Miscarriage Risk
A study performed in 2004 at the University of North Carolina at Chapel Hill found that small uterine fibroids are linked to a higher risk for miscarriage. Uterine fibroids are benign, non-cancerous muscle tumors that affect a woman’s uterus. Experts believe that more than one in every five women of reproductive age develops fibroids, though not all of them have noticeable symptoms. Scientists are still gathering data about how such growths affect obstetric outcomes in terms of miscarriage, premature labor and delivery, and intrauterine growth restriction (IUGR).
Large Study
Lead author of this study, Dr. Katherine Hartmann, assistant professor of obstetrics and gynecology and epidemiology at UNC’s schools of medicine and public health says, “No studies have prospectively investigated these risks in a large cohort of women early in pregnancy where presence of fibroids was uniformly assessed using ultrasound imaging. This is the first large-scale prospective study to do that.” Hartmann adds that fibroids are very common which means that these poor pregnancy outcomes are having a devastating effect on a large number of couples. It is unfortunate, continues the researcher, that not many studies have been undertaken that might inform health care providers on the topic of the effects of fibroids on pregnancy.

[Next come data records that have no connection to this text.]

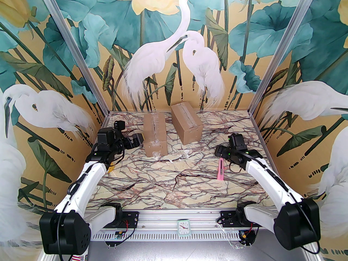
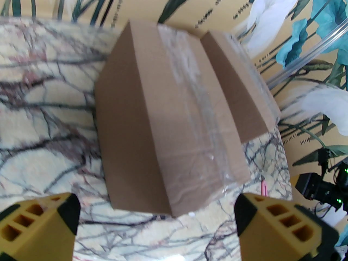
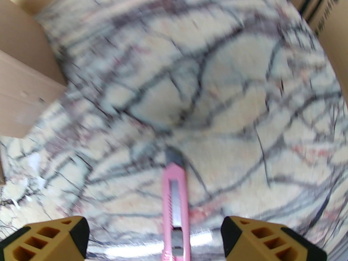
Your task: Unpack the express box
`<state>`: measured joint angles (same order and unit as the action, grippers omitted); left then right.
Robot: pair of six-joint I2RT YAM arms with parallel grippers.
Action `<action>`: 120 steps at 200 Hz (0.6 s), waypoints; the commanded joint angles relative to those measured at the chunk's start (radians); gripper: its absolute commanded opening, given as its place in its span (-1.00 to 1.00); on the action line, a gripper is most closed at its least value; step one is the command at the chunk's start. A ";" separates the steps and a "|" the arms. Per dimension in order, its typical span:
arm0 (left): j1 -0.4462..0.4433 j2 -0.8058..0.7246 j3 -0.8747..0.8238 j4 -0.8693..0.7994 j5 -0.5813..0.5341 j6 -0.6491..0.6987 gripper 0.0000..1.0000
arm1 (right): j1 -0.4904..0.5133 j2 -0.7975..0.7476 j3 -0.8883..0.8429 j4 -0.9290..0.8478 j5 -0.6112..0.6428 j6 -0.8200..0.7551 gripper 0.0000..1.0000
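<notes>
1. The left gripper [image 2: 156, 213] is seen at the left of the marble-patterned table [image 1: 176, 183], turned toward the nearer box; its yellow fingers [image 2: 38, 227] are spread wide apart, and nothing is held between them.
2. A taped cardboard box [image 1: 155, 134] is set left of centre, toward the back of the table; it is closed, with clear tape run along its top seam; its near end lies just beside the left gripper, and contact cannot be told.
3. A second cardboard box [image 1: 187, 125] is placed just to the right and slightly farther back; it is also closed and taped.
4. A pink utility knife [image 1: 221, 170] is laid flat on the table at the right, well apart from both boxes; a short grey blade tip is shown at one end.
5. The right gripper [image 3: 155, 227] is held low over the knife; its fingers [image 3: 244, 238] are apart, one on either side of the pink handle, and clear of it.
</notes>
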<state>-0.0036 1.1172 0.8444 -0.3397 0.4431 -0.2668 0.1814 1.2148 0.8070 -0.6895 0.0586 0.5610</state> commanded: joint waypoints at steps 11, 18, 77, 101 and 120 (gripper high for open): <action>0.005 -0.008 0.041 -0.057 0.055 -0.007 0.99 | 0.010 0.039 -0.019 -0.074 -0.007 0.076 0.67; 0.004 -0.009 0.042 -0.059 0.059 -0.005 0.99 | 0.015 0.043 -0.026 -0.073 -0.011 0.083 0.67; -0.004 -0.033 0.025 -0.052 0.045 0.004 0.99 | 0.062 0.076 -0.100 -0.064 -0.025 0.141 0.48; -0.010 -0.035 0.024 -0.053 0.042 0.006 0.99 | 0.069 0.107 -0.116 -0.047 -0.027 0.146 0.43; -0.015 -0.038 0.019 -0.049 0.039 0.006 0.99 | 0.074 0.139 -0.127 -0.024 -0.030 0.148 0.40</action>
<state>-0.0074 1.0992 0.8558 -0.3782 0.4747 -0.2695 0.2455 1.3220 0.6998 -0.7406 0.0387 0.6827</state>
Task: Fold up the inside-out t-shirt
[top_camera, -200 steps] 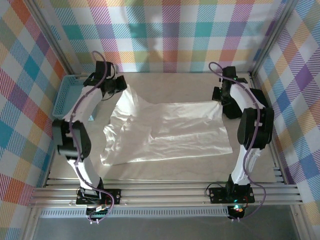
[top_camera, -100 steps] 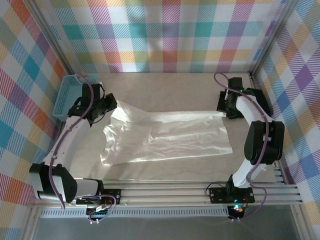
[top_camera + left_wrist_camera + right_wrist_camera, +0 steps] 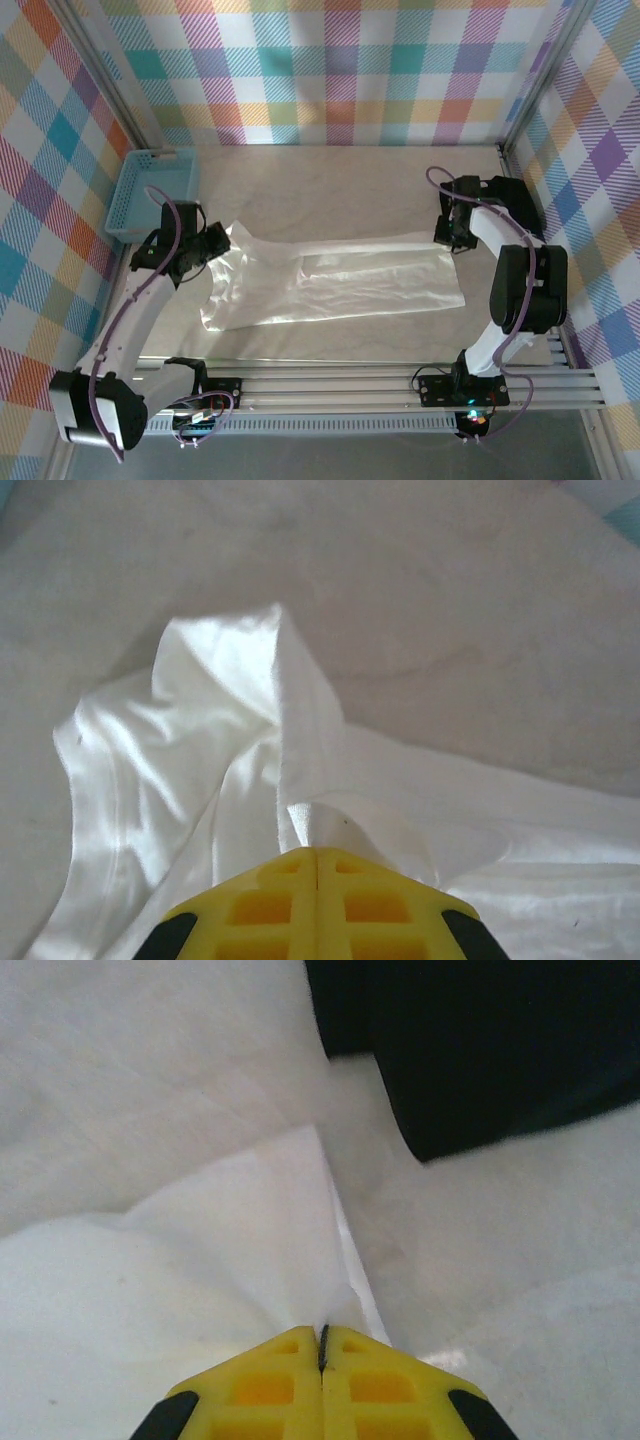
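White t-shirt (image 3: 340, 285), blue basket (image 3: 150, 190), yellow fingers (image 3: 285, 868), multicoloured plaid walls (image 3: 350, 70), beige table (image 3: 330, 185).

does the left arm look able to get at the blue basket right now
Probably yes: the basket sits close to the left gripper, with nothing standing between them. But the gripper is shut on the t-shirt, so it would drag the cloth along unless it lets go first.

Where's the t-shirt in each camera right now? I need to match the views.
Top external: the t-shirt lies spread mid-table, spanning from the left claw to the right claw.
Left wrist: lower left and centre, a corner pinched in the shut left claw.
Right wrist: lower left, a ridge running into the shut right claw.
Shared landmark: the beige table.
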You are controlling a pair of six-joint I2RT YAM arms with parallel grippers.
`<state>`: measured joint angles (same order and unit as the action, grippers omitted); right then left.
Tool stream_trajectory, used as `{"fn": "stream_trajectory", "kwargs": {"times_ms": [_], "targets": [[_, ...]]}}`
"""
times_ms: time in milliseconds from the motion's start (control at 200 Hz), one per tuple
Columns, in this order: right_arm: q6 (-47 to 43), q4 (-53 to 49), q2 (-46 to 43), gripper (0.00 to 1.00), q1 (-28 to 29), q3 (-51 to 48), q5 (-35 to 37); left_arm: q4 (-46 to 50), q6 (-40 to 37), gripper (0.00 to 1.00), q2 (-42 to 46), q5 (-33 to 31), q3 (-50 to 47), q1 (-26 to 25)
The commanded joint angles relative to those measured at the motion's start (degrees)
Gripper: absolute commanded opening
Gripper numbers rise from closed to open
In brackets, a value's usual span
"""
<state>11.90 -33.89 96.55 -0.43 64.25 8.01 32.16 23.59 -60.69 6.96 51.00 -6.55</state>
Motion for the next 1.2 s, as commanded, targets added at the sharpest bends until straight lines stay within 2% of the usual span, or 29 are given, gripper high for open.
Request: {"fn": "stream_trajectory", "kwargs": {"times_ms": [0,40,130,235,375,480,620,765,880,1080,1195], "targets": [[3.0,1.9,-2.9,0.08,-0.5,-3.6,4.2,2.0,3.3,0.0,3.6,3.1,-4.9,0.4],[3.7,3.0,-3.8,0.1,-0.5,-4.6,4.8,1.9,3.9,0.0,4.7,4.0,-6.8,0.4],[5.3,5.7,-7.1,0.23,-0.4,-6.5,4.2,0.0,6.4,0.0,7.3,5.0,-10.5,0.3],[3.1,12.7,-13.0,0.44,3.2,-10.7,-1.7,-3.2,8.4,0.0,7.5,7.7,-13.7,0.3],[-5.3,21.9,-18.6,0.62,14.8,-15.3,-14.2,-3.9,8.0,0.0,5.5,8.5,-13.3,0.2],[-9.5,29.0,-17.1,0.67,30.6,-16.0,-16.8,-3.6,7.1,0.0,4.8,8.6,-12.2,0.2],[-11.9,43.0,-8.1,0.7,49.0,-14.5,-13.1,-3.2,6.4,0.0,4.0,8.5,-10.8,0.0],[-12.1,52.1,2.4,0.69,57.8,-10.3,-10.6,-2.8,5.6,0.0,4.1,8.1,-10.4,0.0],[-14.3,53.3,8.7,0.68,61.4,-7.0,-5.3,-2.6,4.9,0.0,4.2,7.7,-10.4,0.0],[-17.1,53.7,14.8,0.65,62.2,-3.3,1.2,-3.2,4.6,0.0,3.8,8.3,-10.4,0.0],[-19.1,53.0,17.2,0.57,62.3,-1.9,5.8,-3.3,4.5,0.0,3.7,8.2,-10.6,0.0]]}}
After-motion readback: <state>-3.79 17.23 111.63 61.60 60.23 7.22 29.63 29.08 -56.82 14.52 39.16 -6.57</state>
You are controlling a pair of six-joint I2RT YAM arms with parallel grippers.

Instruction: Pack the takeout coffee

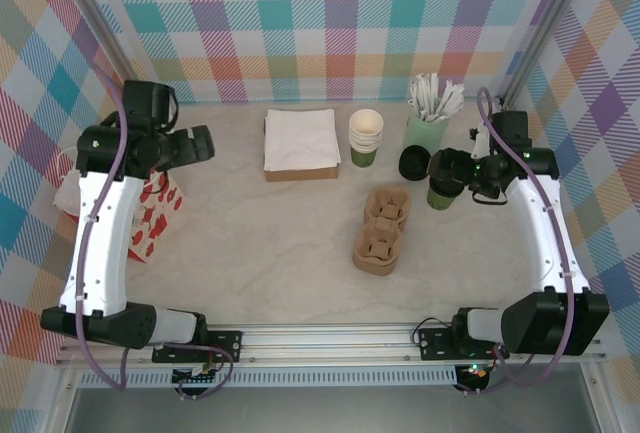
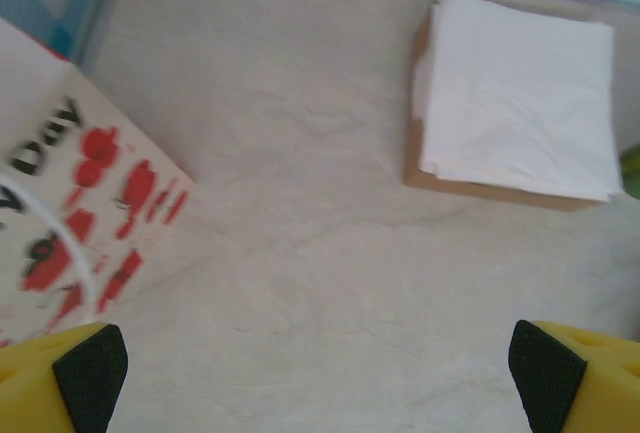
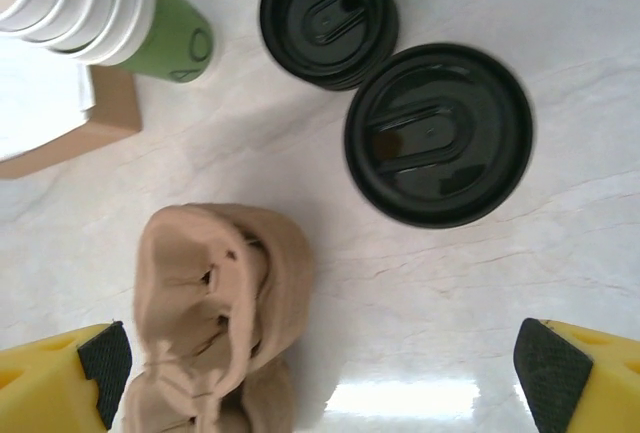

Hartmann says that earlier studies employing data from ultrasounds had a basic flaw, because the patients included in these studies had fibroids that doctors considered a major concern. Doctors chose to study fibroids that measured at least 3 centimeters. However, smaller fibroids were often not even noted. As a result, the studies were skewed according to some imagined, arbitrary classification by which some women, who had smaller fibroids, were deemed as not having fibroids at all.
Never Told
In Hartmann’s pilot study, in which there were 1,600 participants, the scientists discovered that most of those who were found to have fibroids were never told (by their physicians) they had them. The scientists discovered fibroids in 170 of the trial participants.
The pilot study suggests that women who have fibroids have an increased risk for miscarriage of 55% and perhaps of even greater significance, that smaller fibroids pose a greater risk for miscarriage than larger fibroids. The study also found that fibroids can cause miscarriage at any time during early pregnancy.
The team has received a $3 million grant from the National Institute for Child Health and Human Development to continue their work. Hartmann’s team will be enrolling another 3,300 women of all ethnicities from 15 counties in North Carolina who are either in the planning stages of pregnancy or are in their first weeks of pregnancy.